Visits and communication with family members and significant others is encouraged as it plays an important role in treatment.

What’s worse is that after three months at Western, doctors had to send Ronnie back to the jail in Bellingham WA, where the staff refused to continue the medication, without allowing Ronnie to withdraw gradually, which is documented throughout the scientific and medical literature as necessary to prevent severe withdrawal symptoms and worsened psychiatric conditions. So once again, instead of giving Ronnie the proper medical help and acknowledging his disability, he was put into isolation and deemed incompetent. The entire process had to be repeated, and repeated again.

There remain questions as to way the DA pursued this case against Ronnie, and why, for taking $8, he was charged with grand theft.
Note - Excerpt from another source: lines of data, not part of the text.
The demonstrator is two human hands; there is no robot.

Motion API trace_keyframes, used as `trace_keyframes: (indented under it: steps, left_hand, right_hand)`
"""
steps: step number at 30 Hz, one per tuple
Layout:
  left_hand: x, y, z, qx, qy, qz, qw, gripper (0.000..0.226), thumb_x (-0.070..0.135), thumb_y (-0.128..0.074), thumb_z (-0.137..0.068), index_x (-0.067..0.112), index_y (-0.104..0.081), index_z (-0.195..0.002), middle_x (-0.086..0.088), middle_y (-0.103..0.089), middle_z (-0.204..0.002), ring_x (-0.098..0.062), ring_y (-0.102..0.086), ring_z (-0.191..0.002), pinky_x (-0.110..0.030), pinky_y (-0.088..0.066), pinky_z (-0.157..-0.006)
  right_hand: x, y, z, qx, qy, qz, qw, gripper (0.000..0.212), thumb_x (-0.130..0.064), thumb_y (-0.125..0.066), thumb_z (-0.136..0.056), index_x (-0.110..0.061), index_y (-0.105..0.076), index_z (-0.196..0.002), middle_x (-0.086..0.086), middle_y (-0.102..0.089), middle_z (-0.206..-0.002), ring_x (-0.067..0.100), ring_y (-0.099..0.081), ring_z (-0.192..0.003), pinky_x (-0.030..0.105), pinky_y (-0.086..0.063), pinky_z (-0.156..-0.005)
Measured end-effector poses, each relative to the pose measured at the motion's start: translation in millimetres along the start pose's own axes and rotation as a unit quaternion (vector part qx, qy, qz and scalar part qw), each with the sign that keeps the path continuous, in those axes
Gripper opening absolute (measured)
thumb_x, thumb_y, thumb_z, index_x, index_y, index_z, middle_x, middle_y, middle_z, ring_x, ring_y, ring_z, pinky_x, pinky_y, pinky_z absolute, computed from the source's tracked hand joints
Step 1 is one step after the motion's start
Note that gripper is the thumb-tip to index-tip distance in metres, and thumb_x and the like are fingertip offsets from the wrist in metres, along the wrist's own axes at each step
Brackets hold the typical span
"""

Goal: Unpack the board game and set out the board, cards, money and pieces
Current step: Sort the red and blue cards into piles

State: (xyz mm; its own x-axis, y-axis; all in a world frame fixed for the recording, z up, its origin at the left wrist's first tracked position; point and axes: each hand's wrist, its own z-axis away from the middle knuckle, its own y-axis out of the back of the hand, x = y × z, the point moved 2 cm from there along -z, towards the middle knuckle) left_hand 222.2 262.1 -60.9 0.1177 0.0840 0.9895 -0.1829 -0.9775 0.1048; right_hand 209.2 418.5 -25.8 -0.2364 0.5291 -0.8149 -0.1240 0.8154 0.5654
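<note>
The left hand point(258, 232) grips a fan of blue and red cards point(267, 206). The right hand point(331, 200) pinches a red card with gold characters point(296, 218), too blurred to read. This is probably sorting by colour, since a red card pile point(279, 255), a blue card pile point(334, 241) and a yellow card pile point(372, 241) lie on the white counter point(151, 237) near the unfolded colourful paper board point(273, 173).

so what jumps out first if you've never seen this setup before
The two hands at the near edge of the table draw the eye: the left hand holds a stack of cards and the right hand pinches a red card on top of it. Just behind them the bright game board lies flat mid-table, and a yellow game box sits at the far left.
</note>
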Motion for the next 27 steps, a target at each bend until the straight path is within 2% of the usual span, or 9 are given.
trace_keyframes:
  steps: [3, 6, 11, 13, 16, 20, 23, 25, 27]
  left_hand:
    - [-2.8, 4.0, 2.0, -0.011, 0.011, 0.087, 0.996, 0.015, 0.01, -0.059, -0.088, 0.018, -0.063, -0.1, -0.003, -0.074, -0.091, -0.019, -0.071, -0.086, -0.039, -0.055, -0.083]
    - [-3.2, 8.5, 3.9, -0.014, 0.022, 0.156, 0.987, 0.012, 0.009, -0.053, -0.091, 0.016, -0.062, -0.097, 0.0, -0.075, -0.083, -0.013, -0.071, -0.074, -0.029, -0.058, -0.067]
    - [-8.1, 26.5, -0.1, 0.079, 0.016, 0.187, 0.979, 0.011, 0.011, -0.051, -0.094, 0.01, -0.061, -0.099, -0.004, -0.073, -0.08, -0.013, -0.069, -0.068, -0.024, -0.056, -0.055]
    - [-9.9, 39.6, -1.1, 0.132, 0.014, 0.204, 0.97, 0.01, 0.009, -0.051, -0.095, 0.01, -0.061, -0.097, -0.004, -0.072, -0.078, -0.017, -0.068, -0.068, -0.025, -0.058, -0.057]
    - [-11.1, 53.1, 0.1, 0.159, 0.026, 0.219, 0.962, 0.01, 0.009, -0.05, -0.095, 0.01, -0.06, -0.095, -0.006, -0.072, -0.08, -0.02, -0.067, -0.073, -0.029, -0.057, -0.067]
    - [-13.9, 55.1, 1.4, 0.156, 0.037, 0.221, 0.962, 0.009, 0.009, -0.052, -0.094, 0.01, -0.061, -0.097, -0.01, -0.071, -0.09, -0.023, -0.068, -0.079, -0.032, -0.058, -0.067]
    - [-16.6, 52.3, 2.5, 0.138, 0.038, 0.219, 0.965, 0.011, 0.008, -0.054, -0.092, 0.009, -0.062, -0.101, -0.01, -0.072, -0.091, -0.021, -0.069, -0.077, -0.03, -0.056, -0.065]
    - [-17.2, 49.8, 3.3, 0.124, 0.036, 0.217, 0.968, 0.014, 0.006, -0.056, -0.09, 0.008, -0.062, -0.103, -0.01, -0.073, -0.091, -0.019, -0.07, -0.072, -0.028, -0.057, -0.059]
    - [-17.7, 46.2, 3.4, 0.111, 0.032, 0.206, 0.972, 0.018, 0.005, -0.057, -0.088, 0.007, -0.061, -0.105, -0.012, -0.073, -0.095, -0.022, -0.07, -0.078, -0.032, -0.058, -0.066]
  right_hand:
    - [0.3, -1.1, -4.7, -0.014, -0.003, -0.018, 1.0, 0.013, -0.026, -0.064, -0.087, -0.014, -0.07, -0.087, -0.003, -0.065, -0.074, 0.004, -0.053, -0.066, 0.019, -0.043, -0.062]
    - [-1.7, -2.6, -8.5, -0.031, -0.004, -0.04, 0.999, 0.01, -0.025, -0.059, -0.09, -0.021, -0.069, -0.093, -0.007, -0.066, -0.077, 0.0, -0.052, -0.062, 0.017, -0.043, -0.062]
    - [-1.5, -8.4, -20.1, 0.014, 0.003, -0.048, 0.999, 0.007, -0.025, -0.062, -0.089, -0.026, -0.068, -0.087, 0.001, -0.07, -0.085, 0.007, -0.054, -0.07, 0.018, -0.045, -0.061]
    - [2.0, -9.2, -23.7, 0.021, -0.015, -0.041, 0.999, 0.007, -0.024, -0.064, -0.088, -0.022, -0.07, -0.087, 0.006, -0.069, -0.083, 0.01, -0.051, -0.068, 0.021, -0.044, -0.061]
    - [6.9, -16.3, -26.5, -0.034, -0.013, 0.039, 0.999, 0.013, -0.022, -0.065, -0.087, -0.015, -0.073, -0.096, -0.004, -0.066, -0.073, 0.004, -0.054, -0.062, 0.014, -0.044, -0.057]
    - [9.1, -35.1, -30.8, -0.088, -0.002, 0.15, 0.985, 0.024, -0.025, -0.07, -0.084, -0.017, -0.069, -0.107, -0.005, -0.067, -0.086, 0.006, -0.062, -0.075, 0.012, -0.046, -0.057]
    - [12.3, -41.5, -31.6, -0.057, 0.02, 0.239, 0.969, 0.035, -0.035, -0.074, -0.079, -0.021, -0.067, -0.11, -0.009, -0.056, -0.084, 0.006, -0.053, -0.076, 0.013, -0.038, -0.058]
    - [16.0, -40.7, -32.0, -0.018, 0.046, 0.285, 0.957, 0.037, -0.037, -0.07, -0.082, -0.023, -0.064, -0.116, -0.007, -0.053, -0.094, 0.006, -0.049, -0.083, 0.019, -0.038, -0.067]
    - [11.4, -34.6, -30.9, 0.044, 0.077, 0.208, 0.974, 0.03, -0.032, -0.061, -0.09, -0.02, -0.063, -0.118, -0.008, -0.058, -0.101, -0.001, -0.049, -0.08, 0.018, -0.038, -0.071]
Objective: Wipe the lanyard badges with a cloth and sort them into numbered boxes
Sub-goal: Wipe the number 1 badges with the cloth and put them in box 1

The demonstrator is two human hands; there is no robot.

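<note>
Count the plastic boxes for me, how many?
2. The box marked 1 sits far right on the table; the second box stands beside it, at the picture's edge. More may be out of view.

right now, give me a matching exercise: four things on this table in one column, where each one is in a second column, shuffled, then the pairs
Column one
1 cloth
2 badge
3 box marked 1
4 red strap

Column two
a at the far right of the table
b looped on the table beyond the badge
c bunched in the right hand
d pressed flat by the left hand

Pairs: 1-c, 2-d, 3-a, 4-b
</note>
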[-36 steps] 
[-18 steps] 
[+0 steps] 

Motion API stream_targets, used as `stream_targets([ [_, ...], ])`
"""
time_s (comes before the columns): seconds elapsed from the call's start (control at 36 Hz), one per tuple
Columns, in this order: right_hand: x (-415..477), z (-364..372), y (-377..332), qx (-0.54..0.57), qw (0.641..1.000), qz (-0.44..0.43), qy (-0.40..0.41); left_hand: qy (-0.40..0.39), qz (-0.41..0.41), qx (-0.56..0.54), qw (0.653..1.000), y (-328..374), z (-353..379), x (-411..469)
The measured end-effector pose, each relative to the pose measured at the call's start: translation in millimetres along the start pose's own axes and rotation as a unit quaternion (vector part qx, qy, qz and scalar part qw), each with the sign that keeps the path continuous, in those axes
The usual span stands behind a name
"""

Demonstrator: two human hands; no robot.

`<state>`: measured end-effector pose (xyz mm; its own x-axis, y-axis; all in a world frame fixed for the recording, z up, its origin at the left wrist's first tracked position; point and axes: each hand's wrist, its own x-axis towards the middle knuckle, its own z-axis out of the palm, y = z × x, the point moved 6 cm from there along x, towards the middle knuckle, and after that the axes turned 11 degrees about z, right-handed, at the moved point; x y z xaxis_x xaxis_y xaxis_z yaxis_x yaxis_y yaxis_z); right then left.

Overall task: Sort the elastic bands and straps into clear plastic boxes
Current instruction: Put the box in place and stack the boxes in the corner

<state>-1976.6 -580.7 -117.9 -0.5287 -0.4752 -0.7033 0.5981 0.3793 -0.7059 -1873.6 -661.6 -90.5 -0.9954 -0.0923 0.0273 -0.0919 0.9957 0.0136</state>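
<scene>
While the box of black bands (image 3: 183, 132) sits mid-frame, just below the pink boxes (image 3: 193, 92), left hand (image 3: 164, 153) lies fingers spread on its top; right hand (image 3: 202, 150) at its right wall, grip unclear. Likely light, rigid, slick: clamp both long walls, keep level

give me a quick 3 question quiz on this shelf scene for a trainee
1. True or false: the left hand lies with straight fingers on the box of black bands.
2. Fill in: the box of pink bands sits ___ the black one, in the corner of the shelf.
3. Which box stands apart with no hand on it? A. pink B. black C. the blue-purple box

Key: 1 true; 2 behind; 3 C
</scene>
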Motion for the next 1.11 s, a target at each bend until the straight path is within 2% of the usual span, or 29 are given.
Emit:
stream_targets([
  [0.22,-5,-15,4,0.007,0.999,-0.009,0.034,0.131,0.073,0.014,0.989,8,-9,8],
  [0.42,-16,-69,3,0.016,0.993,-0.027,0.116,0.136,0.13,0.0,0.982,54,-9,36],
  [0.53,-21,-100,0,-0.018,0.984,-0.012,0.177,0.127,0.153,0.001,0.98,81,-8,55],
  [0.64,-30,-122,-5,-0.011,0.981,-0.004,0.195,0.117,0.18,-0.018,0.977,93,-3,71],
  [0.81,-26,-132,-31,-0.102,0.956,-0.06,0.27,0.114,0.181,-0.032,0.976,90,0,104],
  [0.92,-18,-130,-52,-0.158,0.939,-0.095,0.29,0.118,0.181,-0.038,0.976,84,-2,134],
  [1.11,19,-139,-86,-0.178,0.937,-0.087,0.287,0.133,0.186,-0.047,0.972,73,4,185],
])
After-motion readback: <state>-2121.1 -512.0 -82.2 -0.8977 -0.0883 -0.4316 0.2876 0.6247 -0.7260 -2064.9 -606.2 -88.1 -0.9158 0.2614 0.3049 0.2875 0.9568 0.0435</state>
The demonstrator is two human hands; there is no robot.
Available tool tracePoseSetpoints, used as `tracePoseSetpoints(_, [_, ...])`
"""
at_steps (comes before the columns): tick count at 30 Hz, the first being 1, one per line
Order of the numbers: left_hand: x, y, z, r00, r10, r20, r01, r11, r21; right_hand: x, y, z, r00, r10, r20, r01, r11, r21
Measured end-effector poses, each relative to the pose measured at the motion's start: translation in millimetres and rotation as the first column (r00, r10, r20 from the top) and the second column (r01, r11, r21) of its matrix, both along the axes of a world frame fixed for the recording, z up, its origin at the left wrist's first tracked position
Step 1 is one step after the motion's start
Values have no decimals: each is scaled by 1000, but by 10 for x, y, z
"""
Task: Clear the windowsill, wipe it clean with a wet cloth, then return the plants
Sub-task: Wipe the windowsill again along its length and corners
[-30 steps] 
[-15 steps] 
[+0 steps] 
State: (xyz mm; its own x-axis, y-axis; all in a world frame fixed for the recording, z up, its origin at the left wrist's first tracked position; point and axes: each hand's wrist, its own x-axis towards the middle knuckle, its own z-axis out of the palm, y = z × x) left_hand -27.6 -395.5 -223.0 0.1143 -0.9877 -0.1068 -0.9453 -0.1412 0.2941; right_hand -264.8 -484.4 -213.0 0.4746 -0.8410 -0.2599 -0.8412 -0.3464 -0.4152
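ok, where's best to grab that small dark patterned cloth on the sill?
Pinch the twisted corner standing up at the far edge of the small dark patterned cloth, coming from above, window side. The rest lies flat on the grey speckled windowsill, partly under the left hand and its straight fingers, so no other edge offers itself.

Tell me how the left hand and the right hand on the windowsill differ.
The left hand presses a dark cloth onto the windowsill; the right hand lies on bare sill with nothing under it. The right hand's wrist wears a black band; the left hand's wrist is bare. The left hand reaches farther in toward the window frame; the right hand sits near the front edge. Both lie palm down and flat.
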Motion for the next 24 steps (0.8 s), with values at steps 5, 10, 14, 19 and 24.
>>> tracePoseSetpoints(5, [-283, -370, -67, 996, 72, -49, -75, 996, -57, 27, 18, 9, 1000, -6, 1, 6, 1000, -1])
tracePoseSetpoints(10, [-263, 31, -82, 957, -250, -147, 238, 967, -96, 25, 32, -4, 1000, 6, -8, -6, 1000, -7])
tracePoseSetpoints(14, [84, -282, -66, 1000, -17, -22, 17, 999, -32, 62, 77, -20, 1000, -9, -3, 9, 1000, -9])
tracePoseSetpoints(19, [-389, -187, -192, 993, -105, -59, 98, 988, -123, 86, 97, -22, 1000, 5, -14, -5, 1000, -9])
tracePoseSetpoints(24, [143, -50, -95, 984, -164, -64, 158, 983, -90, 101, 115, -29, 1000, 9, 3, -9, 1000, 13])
But Ronnie’s story is not an isolated one. Cindi and other moms have testified to how this system is destroying their children, and recent scientific literature is focusing on how too many children and adults are being placed on psychotropic drugs unnecessarily and kept on them too long, which, according to Robert B. Whitaker’s compiled research in Anatomy of an Illness, is actually creating an epidemic of chronic mental illness in America and other developed countries.

Cindi and other mothers want to re-invent our communities and hold their leaders and departments of mental health responsible for the scientific evidence that the mental and developmentally ill need and deserve to have choice in their treatment and options beside what places like Western State and the system is now offering or forcing upon them. Despite confirmation from a recent study by Stanford Univ. with the Univ of Chicago - that ant psychotic and other psychotropic drugs, if used at all, should be given only in the lowest possible dose for the shortest possible duration, hospitals like Western continue to drug at maximum doses, for lengthy periods. Such centers also fail to consider the literature showing that supplementing with vitamins can lessen the ill effects of these drugs and even cure some mental disorders. In other words, they consider only the drug and punishment approach.

There are many more stories to tell about the way this broken system is breaking the lives of our minor and adult children, even preventing their ability to go beyond treatment to live productive, happy lives.  Whitaker has documented numerous studies showing that most patients do better in the long term if never being placed in the drug-based system or else weaned off the drugs after only short duration of use - no more than six weeks.

Cindi and her group has been trying to reach these leaders and Western Hospital through dialogue and education in the past. It’s not working. “So,” she says, “we walk. The walk is our voice.”

We ask that you hear the steps these moms are taking and act to immediately stop the abuse at Western State and help these moms reach their goal to bring true healing centers to their communities.